# Before and after pics of our girls' cabins



## sailing terrapin (May 6, 2014)

Our girls weren't thrilled to move onto a boat that wasn't "their's". With less than $120 I did a cabin "makeover" for all of us.

SV Terrapin: The cabins have been redone.

What do you think?


----------



## SecondWindNC (Dec 29, 2008)

Very cool! I'm sure the girls will appreciate the personalized touches.


----------



## pdqaltair (Nov 14, 2008)

My daughter's cabin is lined with carpet. Since the hook part of Velcro sticks fine, I gave her a roll of that and let her go.

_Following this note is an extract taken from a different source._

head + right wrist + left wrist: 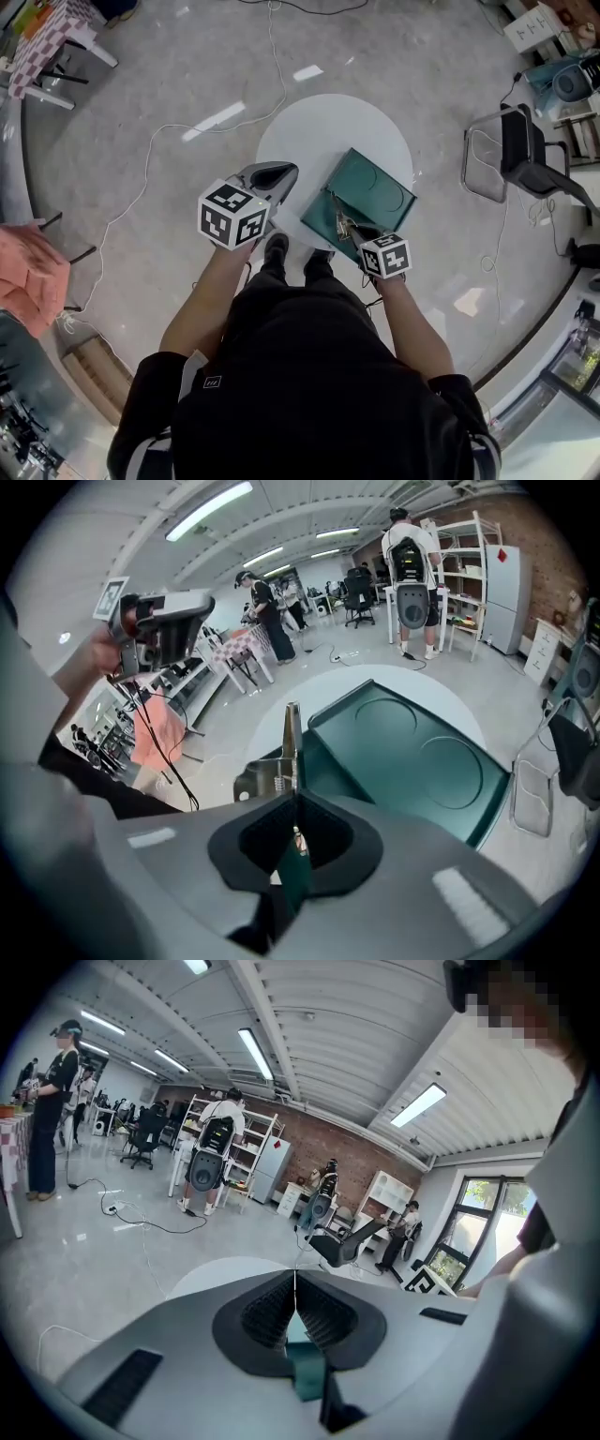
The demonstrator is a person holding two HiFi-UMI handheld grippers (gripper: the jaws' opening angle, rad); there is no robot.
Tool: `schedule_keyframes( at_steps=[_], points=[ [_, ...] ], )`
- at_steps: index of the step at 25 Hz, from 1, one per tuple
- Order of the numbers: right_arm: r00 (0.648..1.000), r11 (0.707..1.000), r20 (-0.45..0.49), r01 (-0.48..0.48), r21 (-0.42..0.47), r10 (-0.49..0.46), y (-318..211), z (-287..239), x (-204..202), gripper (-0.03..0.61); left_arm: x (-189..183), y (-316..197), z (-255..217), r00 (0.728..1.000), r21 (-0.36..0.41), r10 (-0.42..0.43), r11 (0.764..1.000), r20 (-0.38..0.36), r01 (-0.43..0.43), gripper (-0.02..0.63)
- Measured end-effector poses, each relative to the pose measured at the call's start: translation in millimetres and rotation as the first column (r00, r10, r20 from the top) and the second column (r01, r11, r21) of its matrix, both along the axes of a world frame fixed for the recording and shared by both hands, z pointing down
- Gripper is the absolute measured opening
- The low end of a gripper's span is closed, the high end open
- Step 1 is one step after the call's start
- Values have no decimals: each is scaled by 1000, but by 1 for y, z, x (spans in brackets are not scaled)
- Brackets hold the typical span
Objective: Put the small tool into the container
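Steel small tool [291, 742] pinched in right gripper [294, 797] jaws; we should lower over green container [412, 761], release low; left gripper [295, 1296] jaws pressed together

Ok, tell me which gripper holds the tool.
The right gripper, shut on the tool over the green tray; the left gripper is shut, empty.

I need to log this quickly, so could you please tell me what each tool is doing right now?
Left tool: closed, empty.
Right tool: closed on a small metal clipper.
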State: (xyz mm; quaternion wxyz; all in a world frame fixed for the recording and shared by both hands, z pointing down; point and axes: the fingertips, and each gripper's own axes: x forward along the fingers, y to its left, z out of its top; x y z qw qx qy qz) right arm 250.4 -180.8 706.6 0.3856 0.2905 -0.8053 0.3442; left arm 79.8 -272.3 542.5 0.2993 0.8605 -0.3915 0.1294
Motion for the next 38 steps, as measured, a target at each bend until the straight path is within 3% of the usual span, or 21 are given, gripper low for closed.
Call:
schedule_keyframes(
  at_steps=[6, 14, 19, 30, 38],
  points=[
    [989, 999, -139, 43, -27, -46, 1, 30, 6, 15, -3, 3, 6, 1000, -13, -3, 1000, -1, 3, 10],
    [976, 996, -203, 61, -60, -72, 2, 49, 8, 20, -13, 12, 7, 1000, -24, -20, 1000, 4, 20, 10],
    [957, 996, -274, 90, -22, -93, -12, 56, 5, 20, -28, 16, 7, 999, -27, -42, 999, 12, 42, 9],
    [960, 992, -248, 123, -33, -127, 15, 58, -23, 72, -40, 20, 5, 999, -16, -40, 999, 1, 40, 9],
    [973, 999, -227, 35, 5, -33, 16, 45, -27, 75, -45, 20, 2, 1000, 9, 21, 1000, -13, -20, 11]
  ],
)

It was always changing, and she didn't have to ask permission!


----------



## newhaul (Feb 19, 2010)

Verry cool love the notrhwest american native touches


----------



## svHyLyte (Nov 13, 2008)

Great job. Love the stickers (where did you find those?!?). We let out daughter "redecorate" her cabin herself and ended up with blue striped cushions and berth pillows and hammocks for her stuffed toys (that remain, to this day, 12 years later). A good addition was a mirror with pegs along the bottom on the back of the door. Another was a cork board so she could pin up her art and not punch holds in the woodwork. Her art still decorates much of the boat, albeit a bit yellowed for age. A "child's eyes" add so much to the joy/pleasure of cruising. We miss that....


----------



## miatapaul (Dec 15, 2006)

That is really cool I like the Wind in the Willows, very appropriate book for a sailboat! The kids should love there cabin. 

Sent from my ADR6425LVW using Tapatalk


----------



## abudoggie (Mar 12, 2014)

Looks great! My daughter likes the pics.


----------



## AlaskaMC (Aug 19, 2010)

Looks fantastic. Love the blog too. You should keep the dragon!


----------